Scroll Top

Bringing Genetic Diversity to the Forefront: Moez Dawood on the AllofUs 250k Annotator for OpenCRAVAT

AllofUs 250K Annotator

Moez Dawood, an MD/PhD student at Baylor College of Medicine, has recently developed the AllofUs 250k annotator for OpenCRAVAT, a genomic annotation platform designed to handle both single variant lookups and large-scale data processing. His work brings one of the most diverse genomic resources in the world directly into variant annotation pipelines, making it easier for researchers and clinical laboratories to incorporate ancestry-specific allele frequency data into their analyses.

Moez just completed his PhD in the Genetics and Genomics program, working with Dr. Richard Gibbs and Dr. James Lupski. His research spans the full spectrum of rare disease genomics, from patient recruitment and consent to sequencing, functional genomics, and variant interpretation. By working across the entire pipeline, he has developed a strong sense of how genomic tools need to be built to work at scale and to work equitably. His motivation for this annotator was straightforward: the All of Us Research Program has intentionally recruited participants from diverse genetic ancestries, and the data produced is uniquely positioned to improve rare variant interpretation.

The All of Us dataset currently includes genomic data from 250,000 participants, with allele counts, numbers, and frequencies broken down by calculated genetic ancestry groups such as African, East Asian, South Asian, Admixed American, Middle Eastern, and European. While other databases remain invaluable, they have historically underrepresented certain populations. Moez saw an opportunity to fill that gap by making the All of Us Variant Annotation Table directly available through OpenCRAVAT. Instead of being limited to searching a website or downloading unwieldy data files, researchers can now integrate this ancestry-aware frequency information directly into their own annotation workflows.

Developing the annotator required both persistence and technical problem-solving. The sequencing for All of Us is performed by three genome centers, including Baylor, and the raw data is harmonized by the All of Us Data Coordinating Center. After obtaining approval for the project, Moez downloaded the variant annotation tables, reformatted them, converted them into a SQL database, and performed quality control before building the OpenCRAVAT module.

Once the data was prepared, integrating it into OpenCRAVAT was straightforward thanks to the platform’s modular architecture and Python backend. The annotator installs like any other module and requires no external dependencies. Moez has since deployed it both locally and in cloud environments, enabling large-scale use cases. The data footprint is significant, around 140 GB, but the indexing and structure allow it to perform efficiently even on complex datasets.
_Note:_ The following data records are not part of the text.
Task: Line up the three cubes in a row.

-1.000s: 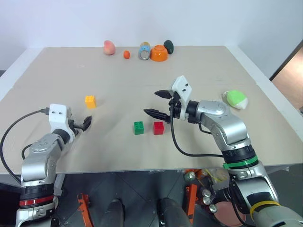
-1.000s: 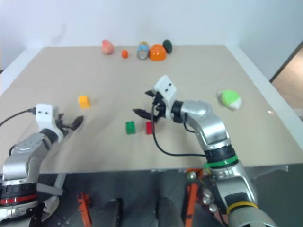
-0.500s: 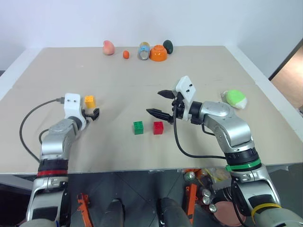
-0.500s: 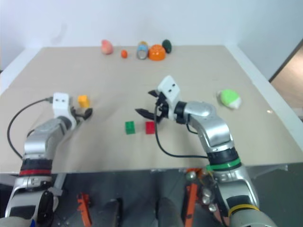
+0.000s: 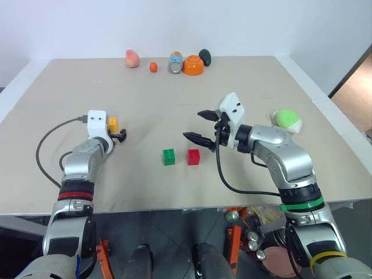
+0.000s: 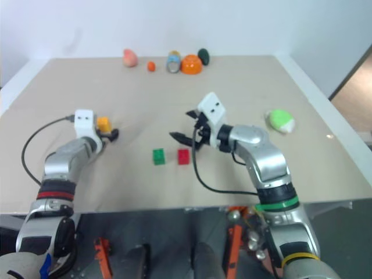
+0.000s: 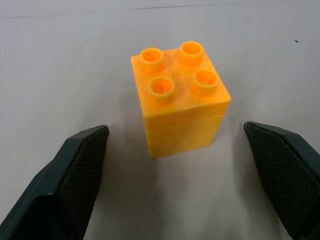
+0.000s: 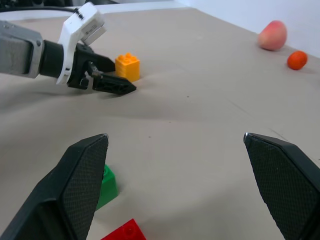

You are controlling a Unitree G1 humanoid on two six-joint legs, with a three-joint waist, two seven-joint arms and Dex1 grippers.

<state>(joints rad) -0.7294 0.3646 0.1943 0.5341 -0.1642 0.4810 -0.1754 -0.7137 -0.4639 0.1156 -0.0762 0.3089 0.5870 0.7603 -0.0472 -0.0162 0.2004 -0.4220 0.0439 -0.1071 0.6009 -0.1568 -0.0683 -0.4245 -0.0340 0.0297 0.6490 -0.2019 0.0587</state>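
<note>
The yellow cube [image 7: 179,97] sits apart at ten o'clock from the paired green cube [image 5: 169,156] and red cube [image 5: 193,156], so the left gripper [image 7: 185,165] brackets it with fingers spread, not touching, while the right gripper [image 5: 200,125] hovers released above the pair.

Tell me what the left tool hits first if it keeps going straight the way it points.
Most likely the yellow cube. It sits directly ahead of the open left tool, centred between the two fingers and not yet touched, so the fingers would probably pass along either side of it.

A peach [image 5: 132,58], small orange ball [image 5: 153,67], can [image 5: 176,63], orange bowl [image 5: 193,65] and dark avocado [image 5: 205,57] line the tabletop's [image 5: 244,87] far edge; a lime-green-and-white lump [image 5: 288,120] lies right
</note>
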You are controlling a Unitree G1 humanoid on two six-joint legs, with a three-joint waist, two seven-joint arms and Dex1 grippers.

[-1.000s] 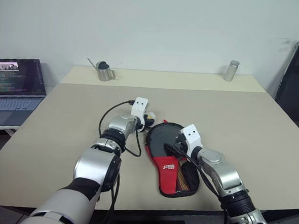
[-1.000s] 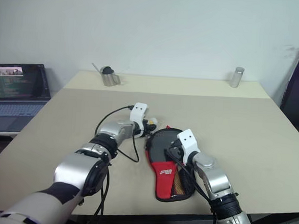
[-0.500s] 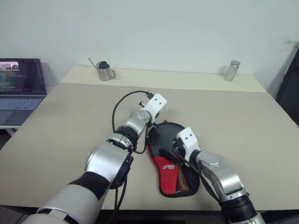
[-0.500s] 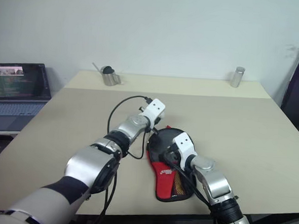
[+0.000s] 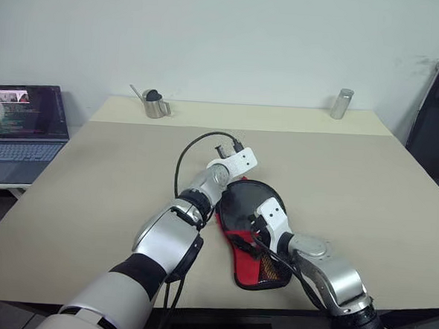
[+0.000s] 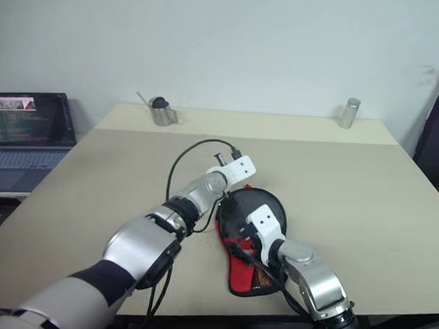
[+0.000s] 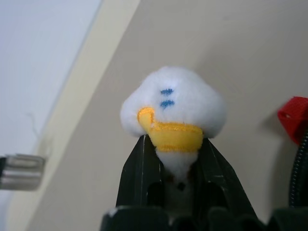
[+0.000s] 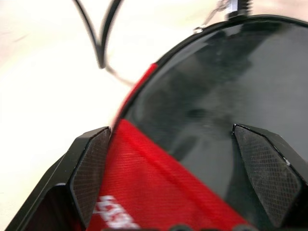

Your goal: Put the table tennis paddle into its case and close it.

The annotator is already in active use for rare disease research. In Moez’s work, it adds confidence during variant filtering by providing more accurate frequency information for underrepresented populations, helping to rule out common variants that may not be flagged in other databases. The benefit extends beyond rare disease, as the dataset can be applied to population genetics studies, adult-onset disease research, and the discovery of novel gene–disease associations. Moez points out that adult genetics is still relatively underexplored compared to pediatric genetics, and biobanks like All of Us and the UK Biobank are now providing unprecedented opportunities to study genetic architecture in large adult cohorts.

Early validation has shown the utility of the resource. Comparing allele frequencies in ClinVar variants between All of Us and gnomAD revealed expected agreement for common variants, while highlighting key differences in rare and ultra-rare sites. In practical terms, this means there are thousands of variants per genome that lack frequency annotations in gnomAD but are annotated in All of Us, giving researchers actionable information they did not previously have. Moez and his colleagues have presented these findings at the 2025 American College of Medical Genetics and Genomics annual meeting and are preparing a manuscript to describe the implementation and use cases in more detail.

The AllofUs 250k annotator is part of a broader effort by Moez and his collaborators to build a flexible, scalable annotation platform using OpenCRAVAT. Alongside this project, they have released a companion annotator for the Regeneron Million Exome Project and have integrated large language model datasets for additional analytical depth. While Moez will soon return to medical school to complete his final year, he plans to remain active in developing and maintaining genomic resources for the research community.

Researchers and clinical labs can download the AllofUs 250k annotator from the OpenCRAVAT module store and begin incorporating ancestry-specific allele frequency data into their own workflows. Those who use the tool are encouraged to share their findings with the All of Us community and the OpenCRAVAT team. Moez is also happy to connect directly and can be reached at mdawood@bcm.edu.

The All of Us Research Program and its expanding genomic dataset represent a significant step toward inclusive precision medicine. By bringing this data into widely used annotation platforms, tools like the AllofUs 250k annotator make it possible for the benefits of diversity in genomic research to translate directly into better science, more accurate variant interpretation, and ultimately improved patient care.